*Exercise directions*
What you return should be the complete data below, word for word, with no pictures in it.

*Raw data*
*-*-*
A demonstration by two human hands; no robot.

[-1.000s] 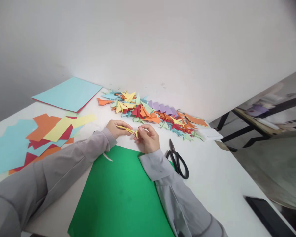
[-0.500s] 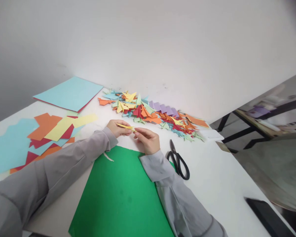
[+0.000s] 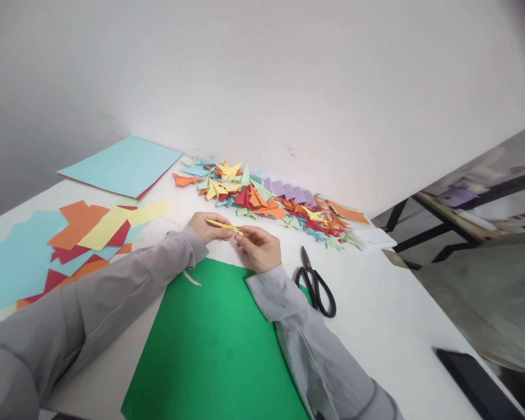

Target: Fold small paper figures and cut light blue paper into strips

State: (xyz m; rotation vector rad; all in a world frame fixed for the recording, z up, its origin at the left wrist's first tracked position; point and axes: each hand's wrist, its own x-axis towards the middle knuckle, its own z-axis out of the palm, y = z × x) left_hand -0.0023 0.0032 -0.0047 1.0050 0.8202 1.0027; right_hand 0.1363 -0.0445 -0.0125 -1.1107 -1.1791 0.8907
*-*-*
*Answer for this exercise*
A demonstration by two human hands; no robot.

[-1.000s] 
[-0.500s] 
[+0.000s] 

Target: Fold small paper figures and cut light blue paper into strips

State: (xyz m; rotation vector rad; all in a world frame fixed for the recording, z up, its origin at the left wrist's first tracked position; point and axes: each hand's wrist, its own x-axis towards the middle knuckle, its own z-axis out of the palm, y = z × x) left_hand -0.0023 0.0032 -0.0047 1.0050 0.8202 1.0027; right_hand 0.1363 -0.0445 -0.0125 -1.1107 -1.1791 0.8907

For this exercise, the answer is now complete.